I believe from the bottom of my heart that if you really understood why the government does need to get involved, why it does need to be legal on a federal level, if you really understood that, there’s no way that you would sit there and say what you are saying right now.

Anderson’s response:

Why do you assume that I’m ignorant? You say I just don’t know. I don’t assume anything badly about you. I just think we disagree. President Obama himself has said there are people of good will and sound mind on both sides of this issue. I agree with the President.

I’m not going to call you names and I’m not going to say you’re ignorant or don’t understand. But up until the year 2000, no political community on the face of earth had ever defined marriage as anything other than a male-female relationship. I think there are good reasons for that.

Morgan and Orman, who were seated on a stage looking down on Anderson, proceeded to lecture him about his beliefs. Anderson, who was seated among an in-studio audience, held his cool and refused to accept their premises, their goading, or their shouting.
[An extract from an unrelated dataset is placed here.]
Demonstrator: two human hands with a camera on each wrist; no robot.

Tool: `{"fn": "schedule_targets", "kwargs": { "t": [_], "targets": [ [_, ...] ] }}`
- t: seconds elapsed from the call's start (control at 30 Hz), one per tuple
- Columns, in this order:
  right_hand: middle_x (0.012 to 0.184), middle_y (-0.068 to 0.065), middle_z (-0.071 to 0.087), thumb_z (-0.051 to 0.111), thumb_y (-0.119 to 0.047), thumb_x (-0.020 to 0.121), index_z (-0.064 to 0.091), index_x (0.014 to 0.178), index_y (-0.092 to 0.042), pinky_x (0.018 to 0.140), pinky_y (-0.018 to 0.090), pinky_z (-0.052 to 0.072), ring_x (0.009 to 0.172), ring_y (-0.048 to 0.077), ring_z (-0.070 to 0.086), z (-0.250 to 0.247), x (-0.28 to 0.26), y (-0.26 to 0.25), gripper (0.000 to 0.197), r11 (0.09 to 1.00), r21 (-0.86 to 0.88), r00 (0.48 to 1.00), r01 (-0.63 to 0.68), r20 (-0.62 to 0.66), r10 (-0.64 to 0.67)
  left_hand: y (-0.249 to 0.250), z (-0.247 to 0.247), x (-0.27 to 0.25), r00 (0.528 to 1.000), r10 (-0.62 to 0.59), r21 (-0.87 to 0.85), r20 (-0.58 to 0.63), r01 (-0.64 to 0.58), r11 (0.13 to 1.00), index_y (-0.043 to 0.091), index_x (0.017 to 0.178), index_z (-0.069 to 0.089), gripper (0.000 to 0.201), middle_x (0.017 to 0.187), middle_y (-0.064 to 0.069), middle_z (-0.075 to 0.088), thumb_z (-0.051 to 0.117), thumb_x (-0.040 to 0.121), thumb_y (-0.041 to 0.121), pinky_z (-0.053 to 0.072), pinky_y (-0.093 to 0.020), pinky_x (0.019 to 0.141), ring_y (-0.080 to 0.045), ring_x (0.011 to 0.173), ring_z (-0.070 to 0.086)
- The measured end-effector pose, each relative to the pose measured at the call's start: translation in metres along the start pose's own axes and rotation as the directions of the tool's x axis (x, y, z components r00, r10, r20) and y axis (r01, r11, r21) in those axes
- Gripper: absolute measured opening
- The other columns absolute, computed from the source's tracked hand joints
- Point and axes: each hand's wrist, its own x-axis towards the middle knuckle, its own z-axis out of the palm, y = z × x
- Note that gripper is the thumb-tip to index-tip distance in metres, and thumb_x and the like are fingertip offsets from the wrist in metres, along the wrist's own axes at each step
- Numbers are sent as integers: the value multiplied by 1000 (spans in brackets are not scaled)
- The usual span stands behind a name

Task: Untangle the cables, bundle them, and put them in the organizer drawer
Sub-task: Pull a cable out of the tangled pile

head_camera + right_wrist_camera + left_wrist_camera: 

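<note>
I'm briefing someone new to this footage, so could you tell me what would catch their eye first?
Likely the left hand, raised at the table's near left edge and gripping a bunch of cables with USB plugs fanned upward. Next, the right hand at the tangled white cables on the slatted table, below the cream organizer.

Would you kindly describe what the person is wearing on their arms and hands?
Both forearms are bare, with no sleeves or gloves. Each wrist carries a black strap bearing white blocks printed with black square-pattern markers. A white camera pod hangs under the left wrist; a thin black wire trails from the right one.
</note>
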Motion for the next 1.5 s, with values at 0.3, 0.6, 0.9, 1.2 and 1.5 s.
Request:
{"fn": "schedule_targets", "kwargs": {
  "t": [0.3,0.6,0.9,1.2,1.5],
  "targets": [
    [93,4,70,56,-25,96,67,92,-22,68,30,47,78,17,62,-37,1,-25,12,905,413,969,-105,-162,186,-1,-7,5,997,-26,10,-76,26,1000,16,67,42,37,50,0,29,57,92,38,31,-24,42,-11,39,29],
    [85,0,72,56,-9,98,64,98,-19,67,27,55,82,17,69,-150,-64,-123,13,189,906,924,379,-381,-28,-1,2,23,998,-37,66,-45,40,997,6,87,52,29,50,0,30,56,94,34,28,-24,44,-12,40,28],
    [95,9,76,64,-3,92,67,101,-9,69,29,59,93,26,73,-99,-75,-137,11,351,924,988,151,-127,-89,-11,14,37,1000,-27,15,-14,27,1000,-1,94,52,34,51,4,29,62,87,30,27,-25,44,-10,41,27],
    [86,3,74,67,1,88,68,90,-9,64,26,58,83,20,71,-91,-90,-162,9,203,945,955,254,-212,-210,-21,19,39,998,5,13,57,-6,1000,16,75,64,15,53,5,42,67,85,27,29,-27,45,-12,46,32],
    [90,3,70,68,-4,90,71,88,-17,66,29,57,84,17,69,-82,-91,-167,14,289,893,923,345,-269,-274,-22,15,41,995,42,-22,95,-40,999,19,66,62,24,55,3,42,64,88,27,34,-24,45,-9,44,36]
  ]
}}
Morgan, a British journalist recently schooled by Breitbart’s Ben Shapiro on gun control, ended the interview by cuting off the discussion and declaring, “The idea that you want to stop people like Elton [John] and David [Furnish] or Suze and K.T. from getting married in America in the modern era, I just find a bit offensive these days. It’s not fair, it’s not tolerant, it’s not American.”

Had he had the chance to respond, Anderson would have likely returned to a point he’s made throughout the marriage debate: “Marriage exists to bring a man and a woman together as husband and wife to be father and mother to any children their union produces. Marriage is based on the biological fact that reproduction depends on a man and a woman, and on the social reality that children need a mother and a father.”